- _Exercise details_
The answer must be a single number: how many lines of the records below hold the word "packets".

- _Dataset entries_
• • • • • • •

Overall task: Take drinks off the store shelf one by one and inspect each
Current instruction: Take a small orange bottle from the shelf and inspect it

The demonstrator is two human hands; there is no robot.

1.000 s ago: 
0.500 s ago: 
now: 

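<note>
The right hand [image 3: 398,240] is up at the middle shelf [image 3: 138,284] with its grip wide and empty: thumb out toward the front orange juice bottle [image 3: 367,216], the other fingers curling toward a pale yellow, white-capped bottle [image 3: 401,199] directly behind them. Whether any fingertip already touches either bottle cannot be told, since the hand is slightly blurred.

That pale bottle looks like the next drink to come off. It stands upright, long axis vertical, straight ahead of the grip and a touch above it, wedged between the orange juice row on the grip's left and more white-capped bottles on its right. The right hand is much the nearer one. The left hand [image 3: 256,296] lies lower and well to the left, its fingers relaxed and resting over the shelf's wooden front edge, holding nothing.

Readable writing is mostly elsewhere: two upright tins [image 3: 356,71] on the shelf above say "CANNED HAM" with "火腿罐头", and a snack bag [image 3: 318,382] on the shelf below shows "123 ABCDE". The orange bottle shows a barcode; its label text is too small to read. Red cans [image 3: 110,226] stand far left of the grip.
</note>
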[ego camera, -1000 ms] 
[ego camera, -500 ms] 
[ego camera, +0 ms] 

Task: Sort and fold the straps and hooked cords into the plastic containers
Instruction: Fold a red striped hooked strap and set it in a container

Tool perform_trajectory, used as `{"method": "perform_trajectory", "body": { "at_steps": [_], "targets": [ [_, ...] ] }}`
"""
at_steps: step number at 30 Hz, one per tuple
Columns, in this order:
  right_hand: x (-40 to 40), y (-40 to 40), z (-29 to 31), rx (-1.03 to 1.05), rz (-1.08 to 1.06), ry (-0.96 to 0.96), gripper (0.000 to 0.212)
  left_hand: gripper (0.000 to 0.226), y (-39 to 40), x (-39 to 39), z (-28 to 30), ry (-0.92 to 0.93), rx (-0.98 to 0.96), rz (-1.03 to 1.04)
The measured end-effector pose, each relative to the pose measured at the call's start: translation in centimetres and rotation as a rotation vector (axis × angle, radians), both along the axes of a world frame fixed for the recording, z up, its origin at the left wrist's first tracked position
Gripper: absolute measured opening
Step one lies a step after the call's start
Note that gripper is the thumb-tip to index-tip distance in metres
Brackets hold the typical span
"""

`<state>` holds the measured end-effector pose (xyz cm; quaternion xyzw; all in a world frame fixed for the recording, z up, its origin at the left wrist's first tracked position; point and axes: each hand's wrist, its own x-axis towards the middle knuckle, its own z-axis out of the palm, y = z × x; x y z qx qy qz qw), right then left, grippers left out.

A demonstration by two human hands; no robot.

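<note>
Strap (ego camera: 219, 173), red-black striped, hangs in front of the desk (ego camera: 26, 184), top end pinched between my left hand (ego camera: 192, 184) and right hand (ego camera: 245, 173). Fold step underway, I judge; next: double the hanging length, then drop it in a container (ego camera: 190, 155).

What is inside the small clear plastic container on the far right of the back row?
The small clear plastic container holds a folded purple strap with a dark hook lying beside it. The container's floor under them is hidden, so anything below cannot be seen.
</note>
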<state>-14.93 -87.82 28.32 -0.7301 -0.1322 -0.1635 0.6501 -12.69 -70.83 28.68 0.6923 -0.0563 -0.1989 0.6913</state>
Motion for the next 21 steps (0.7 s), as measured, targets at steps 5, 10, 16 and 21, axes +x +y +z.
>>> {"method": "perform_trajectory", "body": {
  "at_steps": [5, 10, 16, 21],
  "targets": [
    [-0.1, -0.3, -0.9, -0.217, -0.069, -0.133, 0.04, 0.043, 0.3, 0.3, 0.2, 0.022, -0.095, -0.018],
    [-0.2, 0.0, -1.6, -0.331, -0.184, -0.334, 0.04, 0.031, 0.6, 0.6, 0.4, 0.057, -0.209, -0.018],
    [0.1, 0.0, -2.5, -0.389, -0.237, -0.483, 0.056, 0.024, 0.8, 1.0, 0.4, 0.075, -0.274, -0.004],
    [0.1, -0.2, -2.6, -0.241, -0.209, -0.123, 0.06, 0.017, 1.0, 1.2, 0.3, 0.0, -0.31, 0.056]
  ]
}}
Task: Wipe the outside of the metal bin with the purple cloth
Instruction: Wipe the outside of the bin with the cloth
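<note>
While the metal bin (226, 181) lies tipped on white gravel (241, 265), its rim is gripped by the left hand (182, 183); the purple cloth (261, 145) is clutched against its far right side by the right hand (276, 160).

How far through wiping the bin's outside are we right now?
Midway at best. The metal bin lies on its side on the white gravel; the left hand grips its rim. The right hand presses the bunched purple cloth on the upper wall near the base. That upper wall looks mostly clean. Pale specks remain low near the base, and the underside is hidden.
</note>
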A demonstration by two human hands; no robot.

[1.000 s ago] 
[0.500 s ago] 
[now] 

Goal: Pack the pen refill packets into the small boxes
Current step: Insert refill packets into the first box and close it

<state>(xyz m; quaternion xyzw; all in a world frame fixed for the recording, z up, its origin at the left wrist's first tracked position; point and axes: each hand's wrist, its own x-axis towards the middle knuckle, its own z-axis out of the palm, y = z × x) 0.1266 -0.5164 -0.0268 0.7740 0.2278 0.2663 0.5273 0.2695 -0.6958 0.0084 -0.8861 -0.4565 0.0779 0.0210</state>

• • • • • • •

- _Response to this exercise_
2